Lagrange multipliers - finding maximum/minimum I have solved the question, and obtained the critical points, but don't know how to show its a maximum or minimum of a function. I don't understand other answers because symbols confuse me so much and its still unclear... I would appreciate responses in simple math terms/symbols.
The equation was $f(x, y, z) = xyz$, with constraint $x + y + z = 1$.
After few lines I obtain these C.P:
$(0, 0, 1)$, $(0, 1, 0)$, $(1, 0, 0)$ and $(1/3, 1/3, 1/3)$
When I saw online, the writer just said: 
$f(0, 0, 1) = 0$
$f(0, 1, 0) = 0$
$f(1, 0, 0) = 0 \leftarrow$ Minimums
$f(1/3, 1/3, 1/3) = 1/27 \leftarrow$ Maximum
I'm very confused because I've asked a tutor at my university and he told me to parametrize it and solve.
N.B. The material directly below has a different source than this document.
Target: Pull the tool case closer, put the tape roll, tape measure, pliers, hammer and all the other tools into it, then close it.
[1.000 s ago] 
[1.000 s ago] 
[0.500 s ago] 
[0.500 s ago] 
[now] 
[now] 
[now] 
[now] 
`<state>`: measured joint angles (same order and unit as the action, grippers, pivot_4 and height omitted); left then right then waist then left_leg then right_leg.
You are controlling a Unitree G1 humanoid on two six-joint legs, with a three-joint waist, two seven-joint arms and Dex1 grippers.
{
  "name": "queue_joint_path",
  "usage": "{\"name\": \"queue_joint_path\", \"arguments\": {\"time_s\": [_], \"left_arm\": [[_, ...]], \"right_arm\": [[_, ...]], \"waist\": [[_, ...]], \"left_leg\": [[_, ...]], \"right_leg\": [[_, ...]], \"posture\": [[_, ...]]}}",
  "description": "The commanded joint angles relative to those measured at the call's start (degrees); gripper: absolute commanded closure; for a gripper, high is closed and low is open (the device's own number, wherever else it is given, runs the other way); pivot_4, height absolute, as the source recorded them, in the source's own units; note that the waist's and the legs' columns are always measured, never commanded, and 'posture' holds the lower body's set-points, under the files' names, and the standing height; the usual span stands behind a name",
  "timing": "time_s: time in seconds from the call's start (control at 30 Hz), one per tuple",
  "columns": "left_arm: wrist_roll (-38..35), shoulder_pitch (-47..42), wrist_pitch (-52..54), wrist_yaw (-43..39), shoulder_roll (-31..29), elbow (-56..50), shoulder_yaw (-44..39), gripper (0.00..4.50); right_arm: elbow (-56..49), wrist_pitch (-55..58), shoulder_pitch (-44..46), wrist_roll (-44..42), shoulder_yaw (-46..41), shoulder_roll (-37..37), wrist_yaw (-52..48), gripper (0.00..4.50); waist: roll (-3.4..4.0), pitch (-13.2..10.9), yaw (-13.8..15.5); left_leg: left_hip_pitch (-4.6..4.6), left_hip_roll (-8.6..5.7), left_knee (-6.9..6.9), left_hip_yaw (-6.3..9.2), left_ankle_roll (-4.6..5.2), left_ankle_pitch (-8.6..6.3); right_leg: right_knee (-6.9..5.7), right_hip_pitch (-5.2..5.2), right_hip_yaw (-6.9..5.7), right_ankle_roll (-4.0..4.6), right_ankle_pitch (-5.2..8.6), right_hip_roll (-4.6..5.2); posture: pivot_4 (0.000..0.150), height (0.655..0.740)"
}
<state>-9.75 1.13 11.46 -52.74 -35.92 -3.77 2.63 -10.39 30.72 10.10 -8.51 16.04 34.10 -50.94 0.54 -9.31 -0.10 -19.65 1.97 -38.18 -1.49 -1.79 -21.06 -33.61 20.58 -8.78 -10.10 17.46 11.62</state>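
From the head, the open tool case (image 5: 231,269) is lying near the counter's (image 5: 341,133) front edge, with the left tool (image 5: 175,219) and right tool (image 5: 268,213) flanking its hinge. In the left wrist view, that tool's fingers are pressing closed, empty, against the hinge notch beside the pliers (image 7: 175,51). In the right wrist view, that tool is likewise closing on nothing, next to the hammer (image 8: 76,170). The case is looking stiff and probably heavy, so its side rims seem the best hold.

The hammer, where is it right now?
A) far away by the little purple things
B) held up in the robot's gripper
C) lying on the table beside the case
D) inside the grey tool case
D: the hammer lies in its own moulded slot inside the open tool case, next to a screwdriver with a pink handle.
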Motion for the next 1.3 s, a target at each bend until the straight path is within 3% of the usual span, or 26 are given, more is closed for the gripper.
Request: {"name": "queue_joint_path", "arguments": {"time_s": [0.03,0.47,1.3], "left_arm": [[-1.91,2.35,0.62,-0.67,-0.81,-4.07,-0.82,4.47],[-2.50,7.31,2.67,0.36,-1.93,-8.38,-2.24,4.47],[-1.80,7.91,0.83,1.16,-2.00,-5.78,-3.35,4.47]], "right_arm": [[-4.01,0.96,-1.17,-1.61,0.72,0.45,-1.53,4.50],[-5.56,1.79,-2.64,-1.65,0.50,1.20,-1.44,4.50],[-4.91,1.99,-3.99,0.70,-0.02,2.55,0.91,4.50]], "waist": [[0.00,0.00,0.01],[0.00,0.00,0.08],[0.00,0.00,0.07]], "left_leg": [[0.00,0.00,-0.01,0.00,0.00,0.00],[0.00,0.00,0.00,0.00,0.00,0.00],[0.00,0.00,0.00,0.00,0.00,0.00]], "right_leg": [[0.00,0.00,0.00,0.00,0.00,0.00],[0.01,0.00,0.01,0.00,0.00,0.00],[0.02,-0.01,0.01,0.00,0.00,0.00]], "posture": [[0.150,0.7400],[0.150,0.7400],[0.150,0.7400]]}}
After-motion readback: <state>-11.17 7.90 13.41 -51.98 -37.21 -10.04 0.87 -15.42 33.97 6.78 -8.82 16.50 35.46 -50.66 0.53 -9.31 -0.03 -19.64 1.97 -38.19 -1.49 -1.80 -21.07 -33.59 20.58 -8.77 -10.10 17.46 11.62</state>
But online it says I have to do Hessian for 3 variables to find whether it is maximum/minimum. (Which we haven't even looked at for 3 variables...!)
How do I know that it's a minimum/maximum? Is it because $1/27$ is bigger than $0$, so it is a maximum?
 A: Using Lagrange Multiplies, we have to solve,
$$\nabla f= \lambda \nabla g$$
$$g(x,y,z)=1$$
This gives the equations,
$$f_x=\lambda g_x \implies yz=\lambda$$
$$f_y=\lambda g_y \implies xz=\lambda$$
$$f_z=\lambda g_z \implies xy=\lambda$$
$$x+y+z=1$$
If you multiply the LHS of each equation by its $x,y,z$ respectively. Then we have,
$$xyz=\lambda(x)$$
$$xyz=\lambda(y)$$
$$xyz=\lambda(z)$$
Notice that if $\lambda = 0$, $xy=zy=xz=0$. This provides the multiple cases
$$f(0,0,1)=0;f(0,1,0)=0;f(1,0,0)=0$$
that the OP suggested. However, without $x,y,z\geq 0$, they do not count as minimums. Because an additional condition is that the region should be closed and bounded set in $\mathbb{R}^3$ otherwise the extreme value theorem won't apply to these values.(This implies that we can't deduce that the largest value is the maximum and the minumum value is the minimum). And $x+y+z=1$ without the additional constraint of $x,y,z>0$ is a plane that is not closed or bounded.
$$\therefore x=y=z$$
Hence,
$$3z=1 \implies z=\dfrac{1}{3}=y=x$$
So, the another of the points is $f(\dfrac{1}{3},\dfrac{1}{3},\dfrac{1}{3})=\dfrac{1}{27}$
I don't know how you got the other points. In this case, it is clear that this value is a maximum. Observe that since there exists a number below $1/27$ (example is $g(1,0,0)$ which gives a value of $f(1,0,0)=0$ which is clearly less than $1/27$) that means it can't be a minimum, so it must be a maximum. I suspect that the solution you got from online has another condition as well that states $x,y,z>0$. This might be the case if they are finding a volume of a rectangular box, $V=xyz$ which can't have negative sides and obviously the minimum volume is $0$.
A: The method of Lagrange multiplier gives $(x,y,z)=(1/3,1/3,1/3)$ as the point of extremum. Since $(x,y,z)=(0,0,1)$ satisfies the constraint and $f(x,y,z)=0 < 1/27=f(1/3,1/3,1/3)$, it's safe to say that $1/27$ is the maximum.
I don't know how you got $(0,0,1),(0,1,0),(1,0,0)$ as critical points-$(1/3,1/3,1/3)$ should be the only point you get using Lagrange multiplier. Note that $f(0,0,1)$ isn't even the minimum since $f(-1,1,1)=-1<0$ and $-1+1+1=1$.
A: For a three variable problem (z,x,y) use the Hessian Matrix: If its determinant is positive, so the critical points give a maximun (relative), and viceversa.